§ PROBLEM TO SOLVE
Exclude the pictures; give every entry again exactly as written.

[Saved data entries]
* * *

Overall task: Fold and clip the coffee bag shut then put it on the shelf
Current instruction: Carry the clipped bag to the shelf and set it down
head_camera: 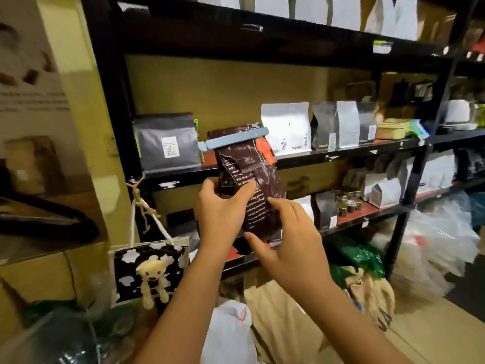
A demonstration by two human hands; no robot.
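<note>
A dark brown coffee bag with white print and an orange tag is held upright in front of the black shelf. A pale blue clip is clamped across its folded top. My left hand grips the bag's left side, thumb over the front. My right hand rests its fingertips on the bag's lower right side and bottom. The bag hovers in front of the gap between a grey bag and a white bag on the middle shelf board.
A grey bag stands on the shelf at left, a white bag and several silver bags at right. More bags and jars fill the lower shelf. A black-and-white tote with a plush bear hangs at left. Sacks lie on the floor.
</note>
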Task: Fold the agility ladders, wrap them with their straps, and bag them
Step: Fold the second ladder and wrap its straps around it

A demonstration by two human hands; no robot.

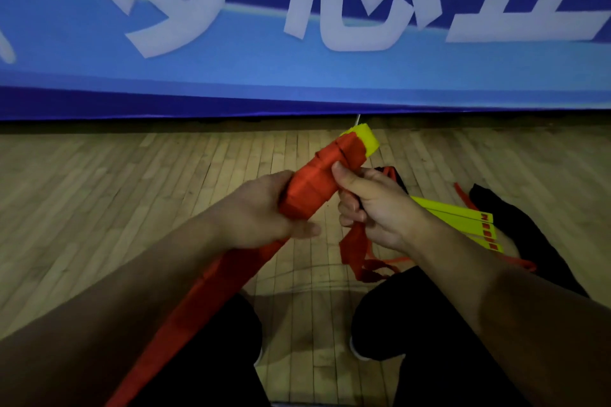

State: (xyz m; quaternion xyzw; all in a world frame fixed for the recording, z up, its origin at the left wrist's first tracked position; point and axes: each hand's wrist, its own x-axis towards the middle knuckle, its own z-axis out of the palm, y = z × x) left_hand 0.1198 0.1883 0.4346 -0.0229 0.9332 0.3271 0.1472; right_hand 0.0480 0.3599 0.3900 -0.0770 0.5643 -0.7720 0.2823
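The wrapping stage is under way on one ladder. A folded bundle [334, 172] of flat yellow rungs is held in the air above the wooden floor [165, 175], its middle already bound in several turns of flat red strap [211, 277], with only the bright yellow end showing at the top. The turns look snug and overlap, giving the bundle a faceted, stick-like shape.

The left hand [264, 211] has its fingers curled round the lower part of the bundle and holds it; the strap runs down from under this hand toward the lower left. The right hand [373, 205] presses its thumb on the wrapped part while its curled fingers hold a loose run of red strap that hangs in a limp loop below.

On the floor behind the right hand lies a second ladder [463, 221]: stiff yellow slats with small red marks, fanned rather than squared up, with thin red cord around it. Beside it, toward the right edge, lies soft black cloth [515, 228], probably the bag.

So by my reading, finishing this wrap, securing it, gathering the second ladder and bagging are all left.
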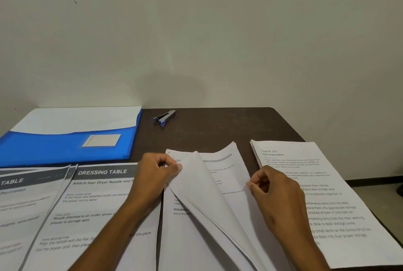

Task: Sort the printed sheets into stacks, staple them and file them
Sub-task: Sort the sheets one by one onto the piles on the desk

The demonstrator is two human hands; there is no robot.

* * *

§ RESULT
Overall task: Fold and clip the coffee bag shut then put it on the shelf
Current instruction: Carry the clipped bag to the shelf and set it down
head_camera: 
A demonstration by two human hands; no robot.
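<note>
A dark brown coffee bag with white print and an orange tag is held upright in front of the black shelf. A pale blue clip is clamped across its folded top. My left hand grips the bag's left side, thumb over the front. My right hand rests its fingertips on the bag's lower right side and bottom. The bag hovers in front of the gap between a grey bag and a white bag on the middle shelf board.
A grey bag stands on the shelf at left, a white bag and several silver bags at right. More bags and jars fill the lower shelf. A black-and-white tote with a plush bear hangs at left. Sacks lie on the floor.
</note>
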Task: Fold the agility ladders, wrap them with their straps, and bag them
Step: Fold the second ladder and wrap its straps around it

A demonstration by two human hands; no robot.


State: (xyz m; quaternion xyzw; all in a world frame fixed for the recording, z up, its origin at the left wrist's first tracked position; point and axes: each hand's wrist, its own x-axis towards the middle knuckle, its own z-axis out of the palm, y = z × x) left_hand 0.1198 0.1883 0.4346 -0.0229 0.9332 0.3271 0.1472; right_hand 0.0480 0.3599 0.3900 -0.0770 0.5643 -0.7720 0.2823
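The wrapping stage is under way on one ladder. A folded bundle [334, 172] of flat yellow rungs is held in the air above the wooden floor [165, 175], its middle already bound in several turns of flat red strap [211, 277], with only the bright yellow end showing at the top. The turns look snug and overlap, giving the bundle a faceted, stick-like shape.

The left hand [264, 211] has its fingers curled round the lower part of the bundle and holds it; the strap runs down from under this hand toward the lower left. The right hand [373, 205] presses its thumb on the wrapped part while its curled fingers hold a loose run of red strap that hangs in a limp loop below.

On the floor behind the right hand lies a second ladder [463, 221]: stiff yellow slats with small red marks, fanned rather than squared up, with thin red cord around it. Beside it, toward the right edge, lies soft black cloth [515, 228], probably the bag.

So by my reading, finishing this wrap, securing it, gathering the second ladder and bagging are all left.
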
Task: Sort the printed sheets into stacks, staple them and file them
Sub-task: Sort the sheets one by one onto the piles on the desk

The demonstrator is two human hands; there is no robot.

As written, the answer is complete.